The task
With the string "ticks" as the filter, copy each matching line from the records.

┌─ Material supplied

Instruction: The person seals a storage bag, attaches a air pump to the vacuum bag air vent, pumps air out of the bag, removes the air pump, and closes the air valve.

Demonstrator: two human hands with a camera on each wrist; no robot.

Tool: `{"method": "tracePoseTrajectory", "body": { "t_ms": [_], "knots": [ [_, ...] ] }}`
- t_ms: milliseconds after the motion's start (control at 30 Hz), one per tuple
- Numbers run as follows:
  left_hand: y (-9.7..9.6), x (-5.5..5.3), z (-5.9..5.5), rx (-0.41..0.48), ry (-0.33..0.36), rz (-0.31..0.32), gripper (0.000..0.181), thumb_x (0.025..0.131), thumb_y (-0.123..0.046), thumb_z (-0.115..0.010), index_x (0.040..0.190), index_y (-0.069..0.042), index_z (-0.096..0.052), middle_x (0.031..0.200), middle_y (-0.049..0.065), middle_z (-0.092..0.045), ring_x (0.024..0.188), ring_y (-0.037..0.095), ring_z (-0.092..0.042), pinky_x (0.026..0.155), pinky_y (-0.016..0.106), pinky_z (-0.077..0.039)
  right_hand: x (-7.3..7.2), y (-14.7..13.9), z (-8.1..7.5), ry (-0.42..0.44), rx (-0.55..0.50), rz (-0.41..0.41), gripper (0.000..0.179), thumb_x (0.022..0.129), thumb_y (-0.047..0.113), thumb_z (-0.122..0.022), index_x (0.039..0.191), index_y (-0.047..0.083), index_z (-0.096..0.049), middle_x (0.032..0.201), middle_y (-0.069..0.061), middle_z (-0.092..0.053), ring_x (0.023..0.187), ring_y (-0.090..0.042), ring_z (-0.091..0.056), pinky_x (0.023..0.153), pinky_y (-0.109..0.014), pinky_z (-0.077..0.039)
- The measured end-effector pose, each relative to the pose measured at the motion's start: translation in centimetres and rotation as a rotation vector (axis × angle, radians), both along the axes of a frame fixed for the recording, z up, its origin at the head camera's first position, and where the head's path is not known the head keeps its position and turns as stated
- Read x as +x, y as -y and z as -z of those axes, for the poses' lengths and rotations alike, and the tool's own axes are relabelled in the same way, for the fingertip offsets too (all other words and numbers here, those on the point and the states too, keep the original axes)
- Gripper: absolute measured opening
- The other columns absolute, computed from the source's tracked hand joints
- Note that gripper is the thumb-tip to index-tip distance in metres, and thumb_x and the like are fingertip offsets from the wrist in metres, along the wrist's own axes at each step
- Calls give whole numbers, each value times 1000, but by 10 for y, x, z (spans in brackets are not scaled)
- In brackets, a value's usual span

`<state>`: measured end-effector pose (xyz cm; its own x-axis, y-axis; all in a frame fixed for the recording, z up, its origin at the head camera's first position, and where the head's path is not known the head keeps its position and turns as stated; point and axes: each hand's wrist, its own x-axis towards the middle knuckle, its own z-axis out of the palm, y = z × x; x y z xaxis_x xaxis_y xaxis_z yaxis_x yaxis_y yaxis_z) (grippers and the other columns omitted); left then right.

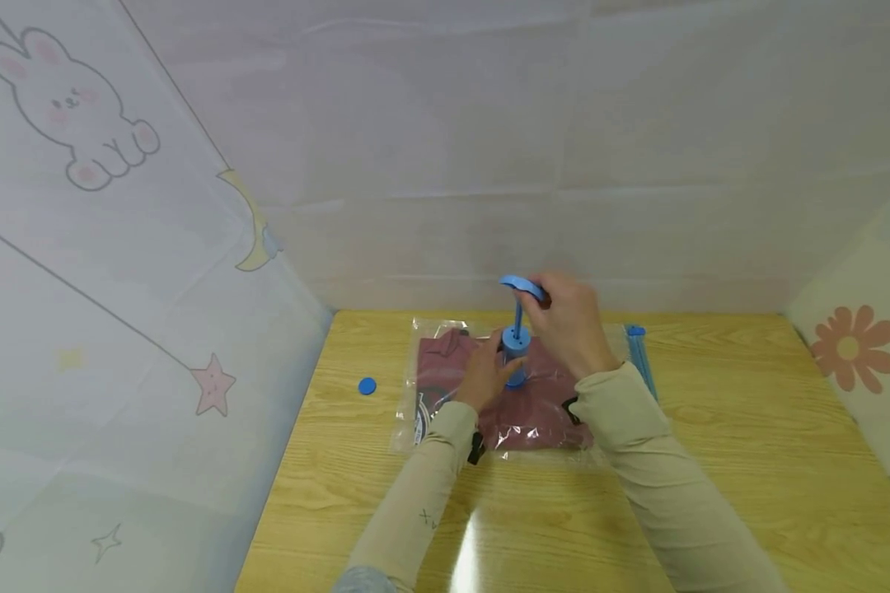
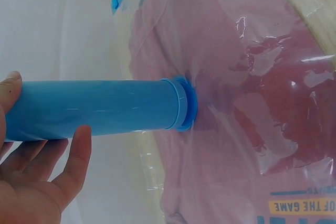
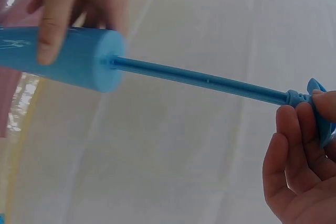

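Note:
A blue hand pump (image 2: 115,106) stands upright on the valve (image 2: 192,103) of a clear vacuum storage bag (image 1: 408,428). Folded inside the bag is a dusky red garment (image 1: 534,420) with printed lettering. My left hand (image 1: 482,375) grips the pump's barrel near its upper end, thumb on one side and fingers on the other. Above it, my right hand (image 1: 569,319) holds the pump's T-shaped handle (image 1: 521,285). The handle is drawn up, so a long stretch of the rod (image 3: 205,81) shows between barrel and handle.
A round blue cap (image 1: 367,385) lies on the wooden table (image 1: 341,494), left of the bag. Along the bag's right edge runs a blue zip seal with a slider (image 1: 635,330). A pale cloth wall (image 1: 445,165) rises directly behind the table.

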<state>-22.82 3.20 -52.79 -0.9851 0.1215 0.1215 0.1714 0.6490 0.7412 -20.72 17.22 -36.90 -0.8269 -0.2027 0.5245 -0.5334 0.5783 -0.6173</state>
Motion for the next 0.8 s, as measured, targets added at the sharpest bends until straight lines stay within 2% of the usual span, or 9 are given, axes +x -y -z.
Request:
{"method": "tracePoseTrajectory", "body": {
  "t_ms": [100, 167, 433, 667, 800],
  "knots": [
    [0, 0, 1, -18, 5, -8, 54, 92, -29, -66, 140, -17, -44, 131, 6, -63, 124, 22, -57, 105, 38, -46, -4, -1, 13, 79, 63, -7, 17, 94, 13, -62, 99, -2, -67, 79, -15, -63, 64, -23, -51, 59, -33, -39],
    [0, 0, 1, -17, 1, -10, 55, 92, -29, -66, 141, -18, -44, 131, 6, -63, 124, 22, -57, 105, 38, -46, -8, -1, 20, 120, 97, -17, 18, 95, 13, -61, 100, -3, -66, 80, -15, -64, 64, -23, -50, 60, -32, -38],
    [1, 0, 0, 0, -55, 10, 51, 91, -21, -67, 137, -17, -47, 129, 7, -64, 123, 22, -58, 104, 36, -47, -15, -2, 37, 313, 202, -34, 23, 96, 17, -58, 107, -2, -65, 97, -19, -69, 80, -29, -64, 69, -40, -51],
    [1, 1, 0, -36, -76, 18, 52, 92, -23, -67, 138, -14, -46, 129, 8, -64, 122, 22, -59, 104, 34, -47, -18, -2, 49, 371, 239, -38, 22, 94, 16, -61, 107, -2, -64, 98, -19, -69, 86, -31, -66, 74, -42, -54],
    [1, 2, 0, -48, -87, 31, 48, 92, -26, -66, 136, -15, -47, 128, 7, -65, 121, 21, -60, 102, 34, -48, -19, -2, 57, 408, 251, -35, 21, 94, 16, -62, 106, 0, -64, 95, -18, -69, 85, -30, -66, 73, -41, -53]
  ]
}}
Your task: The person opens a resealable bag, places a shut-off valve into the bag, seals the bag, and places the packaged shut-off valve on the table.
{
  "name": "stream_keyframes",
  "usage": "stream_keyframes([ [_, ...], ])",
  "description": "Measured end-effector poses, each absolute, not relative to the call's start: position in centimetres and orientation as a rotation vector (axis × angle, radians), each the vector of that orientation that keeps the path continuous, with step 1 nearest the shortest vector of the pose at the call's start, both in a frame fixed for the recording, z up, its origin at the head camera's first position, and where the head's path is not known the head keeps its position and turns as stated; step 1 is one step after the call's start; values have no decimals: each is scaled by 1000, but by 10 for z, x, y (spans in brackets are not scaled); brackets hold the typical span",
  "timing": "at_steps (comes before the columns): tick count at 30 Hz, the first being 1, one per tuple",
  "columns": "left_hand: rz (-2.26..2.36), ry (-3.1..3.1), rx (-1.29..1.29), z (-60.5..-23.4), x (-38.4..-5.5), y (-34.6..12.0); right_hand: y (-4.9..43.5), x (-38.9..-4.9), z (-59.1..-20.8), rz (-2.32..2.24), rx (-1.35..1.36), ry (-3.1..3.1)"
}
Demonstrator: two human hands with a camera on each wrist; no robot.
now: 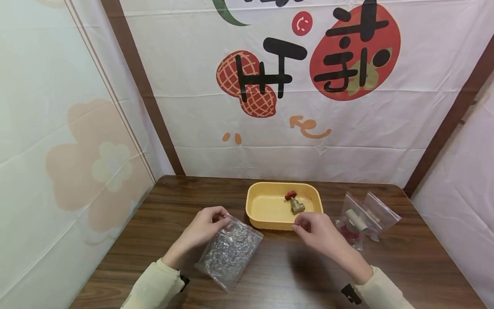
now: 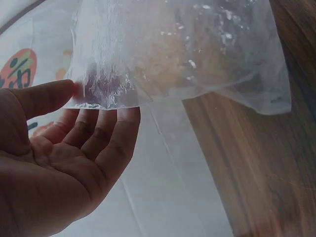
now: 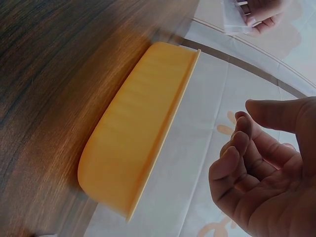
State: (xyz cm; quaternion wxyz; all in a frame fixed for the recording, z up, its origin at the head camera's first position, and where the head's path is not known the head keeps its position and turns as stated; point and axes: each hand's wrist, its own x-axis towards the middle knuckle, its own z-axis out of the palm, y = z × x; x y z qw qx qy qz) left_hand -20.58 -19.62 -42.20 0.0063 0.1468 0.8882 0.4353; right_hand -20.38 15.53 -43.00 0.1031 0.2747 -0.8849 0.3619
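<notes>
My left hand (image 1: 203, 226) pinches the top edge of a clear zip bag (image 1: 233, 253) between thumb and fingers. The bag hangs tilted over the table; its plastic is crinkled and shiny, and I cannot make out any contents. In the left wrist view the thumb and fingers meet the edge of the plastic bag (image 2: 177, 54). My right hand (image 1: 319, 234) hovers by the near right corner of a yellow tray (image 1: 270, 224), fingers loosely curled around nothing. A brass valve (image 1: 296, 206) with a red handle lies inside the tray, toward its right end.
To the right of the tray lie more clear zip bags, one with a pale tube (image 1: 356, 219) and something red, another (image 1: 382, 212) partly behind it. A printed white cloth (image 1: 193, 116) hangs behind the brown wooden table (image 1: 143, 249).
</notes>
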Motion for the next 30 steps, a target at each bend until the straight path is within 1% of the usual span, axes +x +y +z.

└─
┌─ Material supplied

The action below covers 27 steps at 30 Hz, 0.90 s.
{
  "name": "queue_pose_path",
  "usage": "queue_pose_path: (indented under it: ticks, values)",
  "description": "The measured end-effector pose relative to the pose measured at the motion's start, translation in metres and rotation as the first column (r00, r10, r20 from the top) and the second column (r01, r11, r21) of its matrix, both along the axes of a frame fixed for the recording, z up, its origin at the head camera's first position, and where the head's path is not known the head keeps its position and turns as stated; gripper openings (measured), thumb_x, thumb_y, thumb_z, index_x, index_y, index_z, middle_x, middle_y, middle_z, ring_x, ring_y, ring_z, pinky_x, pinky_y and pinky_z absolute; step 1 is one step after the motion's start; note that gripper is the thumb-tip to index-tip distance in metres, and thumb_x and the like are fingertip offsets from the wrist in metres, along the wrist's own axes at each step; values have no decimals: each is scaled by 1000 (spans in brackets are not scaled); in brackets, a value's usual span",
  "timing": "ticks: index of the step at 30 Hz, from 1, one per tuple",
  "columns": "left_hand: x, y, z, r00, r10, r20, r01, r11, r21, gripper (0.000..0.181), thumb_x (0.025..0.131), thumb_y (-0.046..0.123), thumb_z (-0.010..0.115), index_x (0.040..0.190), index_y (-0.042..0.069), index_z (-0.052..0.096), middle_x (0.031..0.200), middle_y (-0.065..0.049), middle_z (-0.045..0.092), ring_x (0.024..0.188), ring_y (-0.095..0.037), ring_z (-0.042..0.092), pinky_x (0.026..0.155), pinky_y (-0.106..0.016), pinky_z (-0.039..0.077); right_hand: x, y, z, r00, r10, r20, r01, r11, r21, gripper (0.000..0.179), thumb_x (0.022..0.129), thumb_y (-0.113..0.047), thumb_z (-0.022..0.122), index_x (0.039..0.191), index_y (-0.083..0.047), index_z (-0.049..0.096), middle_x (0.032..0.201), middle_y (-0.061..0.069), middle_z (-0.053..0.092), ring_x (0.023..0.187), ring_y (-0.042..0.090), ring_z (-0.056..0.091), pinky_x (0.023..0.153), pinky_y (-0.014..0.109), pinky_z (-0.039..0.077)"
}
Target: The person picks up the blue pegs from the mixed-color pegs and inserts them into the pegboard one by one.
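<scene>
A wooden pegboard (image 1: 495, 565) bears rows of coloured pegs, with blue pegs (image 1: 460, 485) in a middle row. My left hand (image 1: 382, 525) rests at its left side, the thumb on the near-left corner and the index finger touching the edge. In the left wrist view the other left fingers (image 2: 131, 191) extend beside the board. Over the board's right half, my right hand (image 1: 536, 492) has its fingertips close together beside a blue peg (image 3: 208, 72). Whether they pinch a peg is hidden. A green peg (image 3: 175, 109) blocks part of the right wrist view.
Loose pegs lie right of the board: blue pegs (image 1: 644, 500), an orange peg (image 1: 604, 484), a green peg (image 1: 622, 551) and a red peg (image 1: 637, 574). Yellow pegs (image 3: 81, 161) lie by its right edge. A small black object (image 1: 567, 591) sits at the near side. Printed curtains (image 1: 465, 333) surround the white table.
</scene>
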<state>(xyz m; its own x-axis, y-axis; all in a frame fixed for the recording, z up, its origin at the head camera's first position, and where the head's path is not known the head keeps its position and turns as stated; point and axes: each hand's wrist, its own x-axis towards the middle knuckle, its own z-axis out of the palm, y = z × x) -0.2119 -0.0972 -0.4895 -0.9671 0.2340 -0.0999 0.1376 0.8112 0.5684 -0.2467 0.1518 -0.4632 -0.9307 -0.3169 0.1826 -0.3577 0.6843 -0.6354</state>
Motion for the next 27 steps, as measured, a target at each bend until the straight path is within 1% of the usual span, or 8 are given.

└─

Output for this exercise
  "usage": "queue_pose_path: (indented under it: ticks, values)",
  "timing": "ticks: index of the step at 30 Hz, from 1, one per tuple",

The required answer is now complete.